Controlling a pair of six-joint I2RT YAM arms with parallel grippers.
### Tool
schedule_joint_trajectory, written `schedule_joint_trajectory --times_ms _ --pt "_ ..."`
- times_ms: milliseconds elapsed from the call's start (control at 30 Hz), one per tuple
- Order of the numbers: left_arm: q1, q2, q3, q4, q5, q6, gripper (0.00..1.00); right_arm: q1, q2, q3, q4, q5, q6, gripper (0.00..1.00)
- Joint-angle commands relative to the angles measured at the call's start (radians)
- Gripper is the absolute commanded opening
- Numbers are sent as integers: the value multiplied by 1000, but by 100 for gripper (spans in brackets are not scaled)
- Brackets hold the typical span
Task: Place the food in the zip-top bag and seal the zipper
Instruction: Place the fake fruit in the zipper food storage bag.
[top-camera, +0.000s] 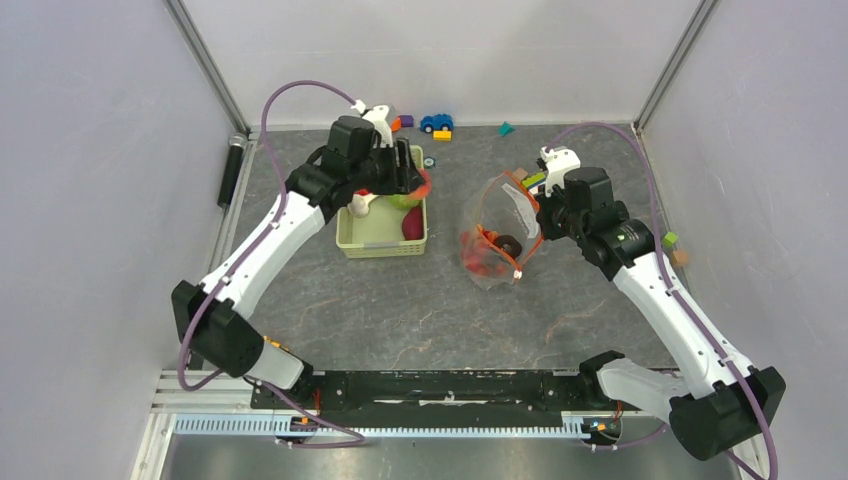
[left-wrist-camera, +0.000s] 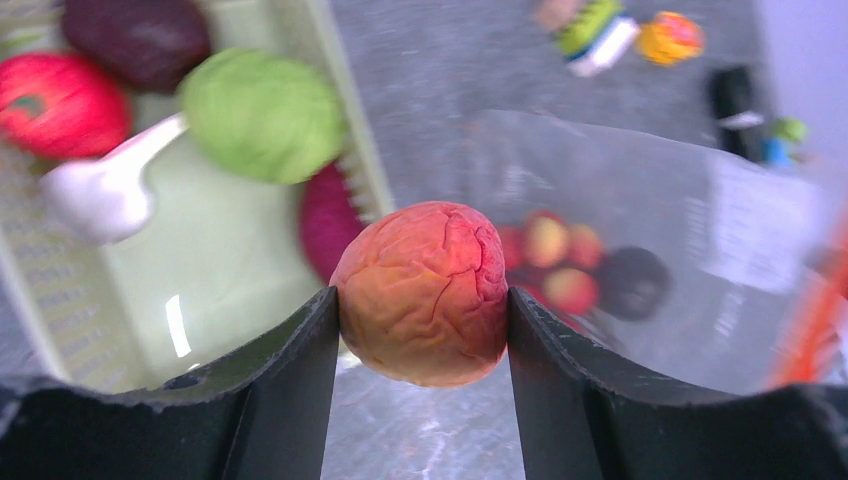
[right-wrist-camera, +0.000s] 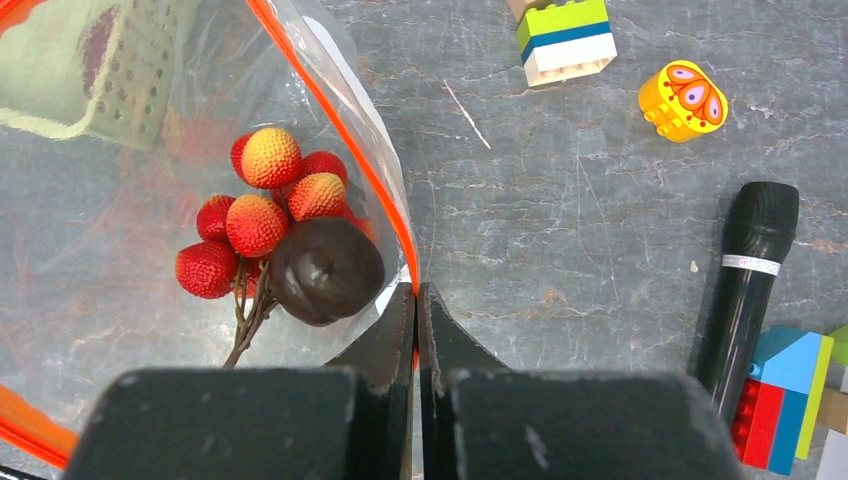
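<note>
jaws of your left gripper (left-wrist-camera: 422, 296) grasp the peach (left-wrist-camera: 425, 265) near the basket (top-camera: 380, 243); jaws of your right gripper (right-wrist-camera: 416, 292) clench the zipper (right-wrist-camera: 352, 135) of the bag (right-wrist-camera: 110, 330).

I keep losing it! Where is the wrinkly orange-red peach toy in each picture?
Top external: wrinkly orange-red peach toy over the pale green slotted basket's far right corner.
Left wrist: centre, clamped in the left tool.
Right wrist: not in it.
Shared landmark: the clear plastic zip-top bag, in all three.
</note>
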Motion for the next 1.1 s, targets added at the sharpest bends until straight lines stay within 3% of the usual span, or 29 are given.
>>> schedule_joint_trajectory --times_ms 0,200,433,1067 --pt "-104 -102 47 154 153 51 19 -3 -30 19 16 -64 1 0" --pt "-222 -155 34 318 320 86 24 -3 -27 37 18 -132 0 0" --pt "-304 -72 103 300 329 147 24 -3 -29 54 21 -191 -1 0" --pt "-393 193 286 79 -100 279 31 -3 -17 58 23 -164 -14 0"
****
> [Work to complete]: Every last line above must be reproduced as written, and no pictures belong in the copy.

> [Solution to this exercise]:
Controlling a pair of six-joint I2RT YAM arms with parallel grippers.
### Tool
schedule_joint_trajectory, written `schedule_joint_trajectory --times_ms _ --pt "_ ..."`
- times_ms: milliseconds elapsed from the call's start (control at 30 Hz), one per tuple
- Order of the numbers: left_arm: q1, q2, q3, q4, q5, q6, gripper (0.00..1.00); right_arm: q1, q2, q3, q4, q5, q6, gripper (0.00..1.00)
- Joint-angle commands relative to the angles measured at the call's start (radians)
- Gripper is the absolute commanded opening
- Numbers are sent as integers: the value multiplied by 1000, but by 100 for gripper (spans in brackets are not scaled)
- Brackets hold the typical span
Task: Place the food in the zip-top bag and seal the zipper
Instruction: Place the fake fruit in the zipper food storage bag.
[top-camera, +0.000s] 
[left-wrist-camera, +0.000s] 
[right-wrist-camera, +0.000s] 
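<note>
jaws of your left gripper (left-wrist-camera: 422, 296) grasp the peach (left-wrist-camera: 425, 265) near the basket (top-camera: 380, 243); jaws of your right gripper (right-wrist-camera: 416, 292) clench the zipper (right-wrist-camera: 352, 135) of the bag (right-wrist-camera: 110, 330).

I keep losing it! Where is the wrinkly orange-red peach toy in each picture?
Top external: wrinkly orange-red peach toy over the pale green slotted basket's far right corner.
Left wrist: centre, clamped in the left tool.
Right wrist: not in it.
Shared landmark: the clear plastic zip-top bag, in all three.
</note>
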Motion for the next 1.1 s, targets added at the sharpest bends until straight lines stay within 3% of the usual span, or 29 are given.
>>> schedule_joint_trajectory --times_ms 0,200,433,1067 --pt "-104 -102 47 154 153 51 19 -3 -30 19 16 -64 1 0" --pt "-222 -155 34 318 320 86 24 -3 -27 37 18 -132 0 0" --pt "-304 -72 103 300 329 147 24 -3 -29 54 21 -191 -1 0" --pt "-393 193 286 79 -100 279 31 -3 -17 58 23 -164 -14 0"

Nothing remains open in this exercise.